### DATA FOR THIS TASK
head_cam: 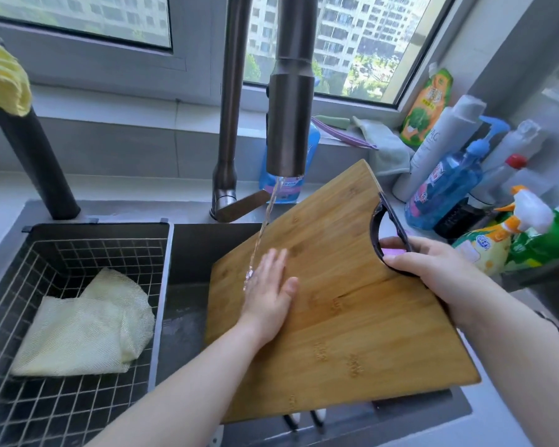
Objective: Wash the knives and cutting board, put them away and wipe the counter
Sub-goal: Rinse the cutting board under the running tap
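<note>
A bamboo cutting board (342, 317) with a dark handle cut-out is tilted over the sink (188, 253). A thin stream of water runs from the tap (289, 124) onto its left part. My left hand (270, 291) lies flat on the wet board, fingers straight, right where the water lands. My right hand (433, 266) grips the board's dark handle (384, 227) at its right edge. Two knife handles (307, 421) poke out from under the board's near edge; their blades are hidden.
A wire basket (46, 398) in the sink's left half holds a pale yellow cloth (84, 330). Several detergent and spray bottles (449, 188) crowd the counter at right. A grey cloth (388, 150) lies on the windowsill. A yellow cloth (0, 79) hangs on a dark pipe at left.
</note>
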A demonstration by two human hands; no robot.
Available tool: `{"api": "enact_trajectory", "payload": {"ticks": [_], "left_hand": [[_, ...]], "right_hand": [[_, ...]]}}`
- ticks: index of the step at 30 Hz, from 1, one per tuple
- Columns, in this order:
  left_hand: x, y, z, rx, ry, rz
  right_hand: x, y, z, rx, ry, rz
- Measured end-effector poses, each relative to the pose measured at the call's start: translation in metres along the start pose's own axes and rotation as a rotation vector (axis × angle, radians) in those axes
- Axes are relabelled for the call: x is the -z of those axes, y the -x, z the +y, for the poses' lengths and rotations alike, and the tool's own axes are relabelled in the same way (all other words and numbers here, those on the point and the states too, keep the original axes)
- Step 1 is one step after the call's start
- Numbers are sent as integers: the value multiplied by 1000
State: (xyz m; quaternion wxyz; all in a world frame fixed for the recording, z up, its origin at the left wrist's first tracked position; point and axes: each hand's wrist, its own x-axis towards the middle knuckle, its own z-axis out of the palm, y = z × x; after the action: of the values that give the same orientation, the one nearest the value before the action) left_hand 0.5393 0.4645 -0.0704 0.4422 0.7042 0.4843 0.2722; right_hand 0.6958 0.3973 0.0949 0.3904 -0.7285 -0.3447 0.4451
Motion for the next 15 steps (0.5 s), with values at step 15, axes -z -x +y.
{"api": "enact_trajectory", "payload": {"ticks": [15], "left_hand": [[-12,59,-25,96,-42,59]], "right_hand": [[3,24,1,54,-39,40]]}}
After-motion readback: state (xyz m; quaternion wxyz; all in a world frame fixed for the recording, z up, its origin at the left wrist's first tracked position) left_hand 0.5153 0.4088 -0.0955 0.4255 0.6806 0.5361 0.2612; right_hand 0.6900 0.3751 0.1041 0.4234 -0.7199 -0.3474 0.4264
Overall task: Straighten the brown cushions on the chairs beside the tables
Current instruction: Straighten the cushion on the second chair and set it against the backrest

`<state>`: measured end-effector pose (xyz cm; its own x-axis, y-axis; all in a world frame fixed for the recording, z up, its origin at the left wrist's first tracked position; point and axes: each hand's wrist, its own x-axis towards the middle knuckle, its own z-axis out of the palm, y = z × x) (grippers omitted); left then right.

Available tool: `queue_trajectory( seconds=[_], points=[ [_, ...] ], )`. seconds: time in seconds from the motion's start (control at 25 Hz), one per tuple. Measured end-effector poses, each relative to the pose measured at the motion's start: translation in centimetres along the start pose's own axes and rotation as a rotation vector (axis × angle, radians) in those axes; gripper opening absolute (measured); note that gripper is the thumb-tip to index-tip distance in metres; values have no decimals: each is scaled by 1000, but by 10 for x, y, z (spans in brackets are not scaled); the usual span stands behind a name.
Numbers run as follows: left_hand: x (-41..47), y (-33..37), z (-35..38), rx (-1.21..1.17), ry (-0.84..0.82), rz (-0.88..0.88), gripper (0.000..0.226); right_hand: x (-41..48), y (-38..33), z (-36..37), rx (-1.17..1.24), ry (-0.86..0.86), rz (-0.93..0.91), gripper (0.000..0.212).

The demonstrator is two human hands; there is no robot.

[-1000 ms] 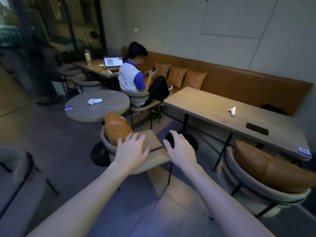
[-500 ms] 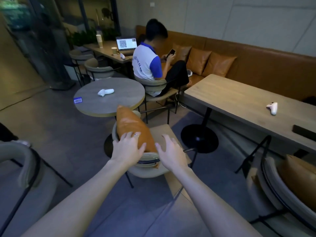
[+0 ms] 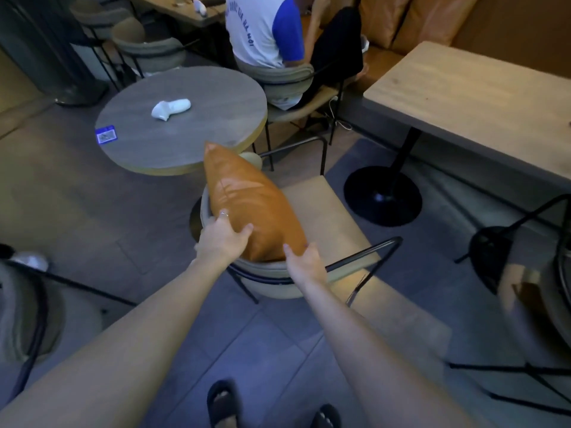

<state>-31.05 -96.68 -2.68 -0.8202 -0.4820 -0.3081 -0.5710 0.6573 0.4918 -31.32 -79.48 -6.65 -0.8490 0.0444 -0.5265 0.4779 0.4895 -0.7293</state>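
A brown leather cushion (image 3: 247,199) stands on edge against the curved back of a beige chair (image 3: 321,211) beside the round grey table (image 3: 182,118). My left hand (image 3: 222,237) grips the cushion's near left side, thumb on its face. At the near right corner, my right hand (image 3: 304,262) holds the cushion from below. More brown cushions (image 3: 417,17) lean on the bench at the top right.
A seated person (image 3: 272,35) occupies the chair past the round table. A long wooden table (image 3: 472,100) with a black round base (image 3: 383,196) stands on the right. Other chairs sit at the left edge (image 3: 21,310) and right edge (image 3: 531,291). A white object (image 3: 170,108) lies on the round table.
I have stepped closer and the view has tipped downward. Both hands went from the chair back onto the cushion and now grip its near end.
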Motion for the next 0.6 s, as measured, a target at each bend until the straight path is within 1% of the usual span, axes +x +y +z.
queue_trajectory(
  seconds=[0.08, 0.16, 0.24, 0.36, 0.4, 0.48, 0.56, 0.6],
  points=[
    [28, -12, -1, -46, -39, -57, 83, 14, 2, 25, 104, 53, 161, 66],
    [53, -21, -3, -124, -83, -95, 87, 24, -1, 41, 163, 162, 281, 61],
    [80, -29, -3, -229, -136, -113, 99, 30, -7, 53, 243, 297, 379, 56],
    [113, -37, -3, -396, -206, -154, 119, 39, -11, 64, 326, 455, 509, 65],
    [122, -40, -1, -448, -234, -170, 126, 42, -12, 65, 356, 469, 548, 68],
    [133, -43, 1, -507, -258, -189, 136, 47, -11, 66, 382, 425, 650, 70],
    [146, -45, 6, -521, -253, -199, 138, 55, -7, 68, 363, 373, 712, 71],
    [151, -45, 9, -523, -248, -218, 138, 59, -5, 69, 343, 368, 709, 72]
  ],
)
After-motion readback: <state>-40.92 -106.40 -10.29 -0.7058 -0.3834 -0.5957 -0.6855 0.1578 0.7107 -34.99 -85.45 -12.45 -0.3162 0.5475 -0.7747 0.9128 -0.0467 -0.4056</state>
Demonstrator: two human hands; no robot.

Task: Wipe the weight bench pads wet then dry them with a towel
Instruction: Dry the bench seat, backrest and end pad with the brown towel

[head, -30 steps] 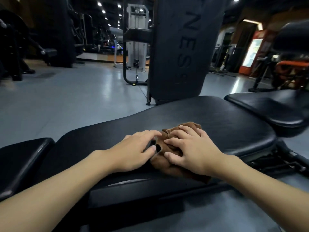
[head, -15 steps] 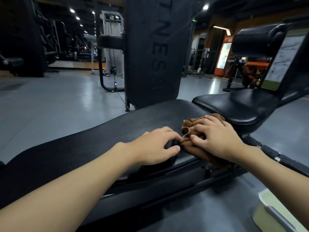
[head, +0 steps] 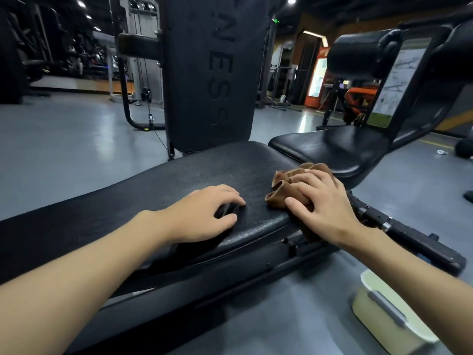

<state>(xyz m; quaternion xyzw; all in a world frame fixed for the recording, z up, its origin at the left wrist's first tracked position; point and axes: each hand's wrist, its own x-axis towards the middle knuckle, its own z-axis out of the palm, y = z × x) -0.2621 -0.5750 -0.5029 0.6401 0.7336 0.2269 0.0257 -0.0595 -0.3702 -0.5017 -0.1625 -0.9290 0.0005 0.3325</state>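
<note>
A long black bench pad [head: 204, 175] runs from lower left to centre. A bunched brown cloth [head: 284, 187] lies at its right end, near the gap to the black seat pad [head: 330, 149]. My right hand [head: 322, 203] presses down on the cloth, fingers spread over it and thumb at the cloth's near edge. My left hand [head: 204, 213] rests flat on the pad a little to the cloth's left, fingers curled, holding nothing. Part of the cloth hangs over the pad's near edge under my right wrist.
A pale yellow bucket [head: 384, 316] with a grey handle stands on the floor at the lower right. A tall black upright pad [head: 210, 73] rises behind the bench. The bench's metal frame [head: 409, 239] juts out right. Other gym machines stand beyond on the grey floor.
My right hand has slid the cloth rightward along the pad to its end. The left hand, which touched the cloth before, now sits apart from it.
</note>
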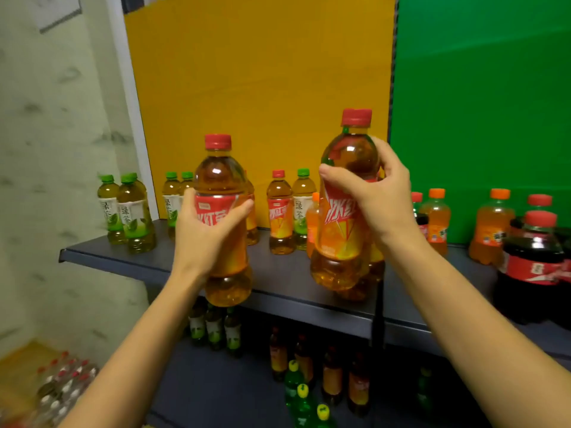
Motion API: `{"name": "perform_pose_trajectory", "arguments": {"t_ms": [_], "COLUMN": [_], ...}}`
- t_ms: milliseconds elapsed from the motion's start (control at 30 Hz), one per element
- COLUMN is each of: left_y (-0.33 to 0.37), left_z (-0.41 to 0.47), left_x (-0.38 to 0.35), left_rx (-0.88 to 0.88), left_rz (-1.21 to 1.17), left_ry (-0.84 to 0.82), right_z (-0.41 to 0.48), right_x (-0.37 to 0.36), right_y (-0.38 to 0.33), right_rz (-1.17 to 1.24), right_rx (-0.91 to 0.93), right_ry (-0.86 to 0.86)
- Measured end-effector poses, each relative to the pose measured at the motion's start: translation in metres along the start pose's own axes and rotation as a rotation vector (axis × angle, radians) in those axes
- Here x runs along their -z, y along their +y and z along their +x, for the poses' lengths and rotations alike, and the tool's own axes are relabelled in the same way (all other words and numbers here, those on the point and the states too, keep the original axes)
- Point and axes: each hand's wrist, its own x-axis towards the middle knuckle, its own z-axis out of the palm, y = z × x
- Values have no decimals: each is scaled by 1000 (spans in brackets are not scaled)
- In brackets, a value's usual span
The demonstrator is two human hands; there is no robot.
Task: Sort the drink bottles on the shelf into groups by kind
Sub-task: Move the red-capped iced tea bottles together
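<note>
My left hand (207,233) grips an iced red tea bottle (224,186) with a red cap, held upright in front of the dark shelf (129,257). My right hand (380,196) holds a second iced red tea bottle (343,230), raised higher and tilted slightly; another bottle shows behind it. On the shelf stand green tea bottles (133,211) at the left, one more red tea bottle (279,211) beside a green tea bottle (302,208) in the middle, orange soda bottles (491,227) and cola bottles (534,261) at the right.
A lower shelf (216,384) holds green tea, red tea and green soda bottles with yellow caps (301,393). A pack of water bottles (65,387) sits on the floor at lower left. Yellow and green panels back the shelf; a wall stands at the left.
</note>
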Motion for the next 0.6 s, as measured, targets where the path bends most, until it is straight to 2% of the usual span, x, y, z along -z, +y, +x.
{"name": "perform_pose_trajectory", "arguments": {"t_ms": [200, 600], "left_y": [-40, -139], "left_z": [16, 77], "left_x": [24, 16], "left_rx": [61, 57], "left_rz": [-19, -25], "left_ry": [-60, -113], "right_z": [-5, 24], "right_x": [-60, -137], "right_y": [34, 133], "right_rz": [-153, -252], "right_rx": [-35, -90], "right_ry": [21, 84]}}
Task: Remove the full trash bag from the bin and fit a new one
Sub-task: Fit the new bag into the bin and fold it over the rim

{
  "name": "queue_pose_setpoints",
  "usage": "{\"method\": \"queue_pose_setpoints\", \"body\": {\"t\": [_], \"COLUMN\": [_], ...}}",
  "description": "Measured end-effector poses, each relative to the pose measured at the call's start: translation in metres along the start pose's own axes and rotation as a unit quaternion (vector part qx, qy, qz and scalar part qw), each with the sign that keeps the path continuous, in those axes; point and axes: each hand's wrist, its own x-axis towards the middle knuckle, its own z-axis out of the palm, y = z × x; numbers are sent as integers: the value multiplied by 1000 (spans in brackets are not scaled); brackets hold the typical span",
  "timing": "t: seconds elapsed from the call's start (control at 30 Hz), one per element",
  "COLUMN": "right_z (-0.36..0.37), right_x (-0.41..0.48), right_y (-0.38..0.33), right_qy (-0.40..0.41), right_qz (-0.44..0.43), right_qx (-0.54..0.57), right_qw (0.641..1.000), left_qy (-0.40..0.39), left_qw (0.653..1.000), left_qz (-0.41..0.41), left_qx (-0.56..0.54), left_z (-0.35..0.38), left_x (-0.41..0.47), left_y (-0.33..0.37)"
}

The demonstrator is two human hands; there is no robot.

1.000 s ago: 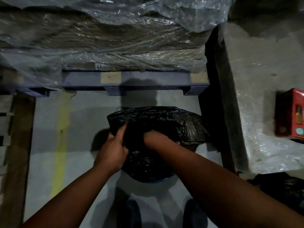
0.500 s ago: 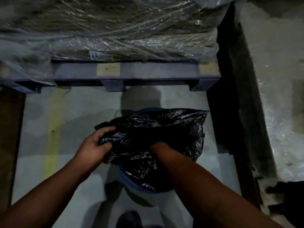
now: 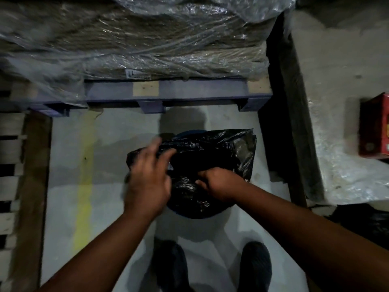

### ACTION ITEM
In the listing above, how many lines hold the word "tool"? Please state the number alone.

### SOLUTION TO THIS TASK
4